For the average user the 2.7 and even the 2.6 will offer little if any real world increase in performance, a few fps in a game etc, even the base 2.3 is an extremely powerful machine by portable standards. The 2.7 is simply not going to kick in and "smoke" the other CPU`s, dont get me wrong the 2.7 is faster the only question is will you ever notice that difference? I know it`s very cliched, however if you need to ask, you likely dont need the performance increase.

L1 Cache is the fastest Cache, each core has its own L1 cache its the smallest but its the fastest and the first one to accesses by the Core.

L2 Cache is slower than L1, L2 cache is the 2nd cache that the core search's for its data, and bigger than L1.

L3 Cache is shared between all of the cores, in the Core i7 for example, is shared between all 4 cores, and bigger than both L1 and L2.

Just wait till Haswell as it`s looking like L4 cache will go mainstream :p
You won't save 10% on render times. And if render times were that important to your business - you wouldn't be doing them on a laptop.

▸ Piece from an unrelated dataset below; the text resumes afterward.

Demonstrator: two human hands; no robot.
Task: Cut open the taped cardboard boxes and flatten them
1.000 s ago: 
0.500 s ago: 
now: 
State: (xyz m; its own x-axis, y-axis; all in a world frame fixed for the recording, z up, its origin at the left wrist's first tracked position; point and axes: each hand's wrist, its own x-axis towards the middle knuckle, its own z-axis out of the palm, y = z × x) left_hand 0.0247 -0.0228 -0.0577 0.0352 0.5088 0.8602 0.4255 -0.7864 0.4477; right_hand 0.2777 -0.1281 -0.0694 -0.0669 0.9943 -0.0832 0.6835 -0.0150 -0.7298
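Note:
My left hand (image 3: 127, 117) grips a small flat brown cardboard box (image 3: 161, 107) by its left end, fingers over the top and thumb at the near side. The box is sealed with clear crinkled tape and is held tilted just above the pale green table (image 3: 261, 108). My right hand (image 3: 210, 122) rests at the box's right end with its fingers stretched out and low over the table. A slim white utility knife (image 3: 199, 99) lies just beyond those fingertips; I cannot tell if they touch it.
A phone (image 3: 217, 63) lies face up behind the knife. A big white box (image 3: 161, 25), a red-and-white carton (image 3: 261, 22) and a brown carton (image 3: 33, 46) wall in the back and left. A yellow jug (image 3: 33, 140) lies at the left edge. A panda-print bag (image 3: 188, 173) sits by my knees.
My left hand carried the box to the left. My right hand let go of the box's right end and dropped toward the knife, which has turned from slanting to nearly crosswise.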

For the most part, even an SSD can move data faster than the CPU can render the video. So that slight increase in cache will have pretty much no effect.

It will have a bigger impact on things like doing massive number calculations (finding prime numbers, digits of pi, etc...) than things like video rendering and such.

Will the CPU frequency increase help? Sure. But we're talking a 3-5% difference there.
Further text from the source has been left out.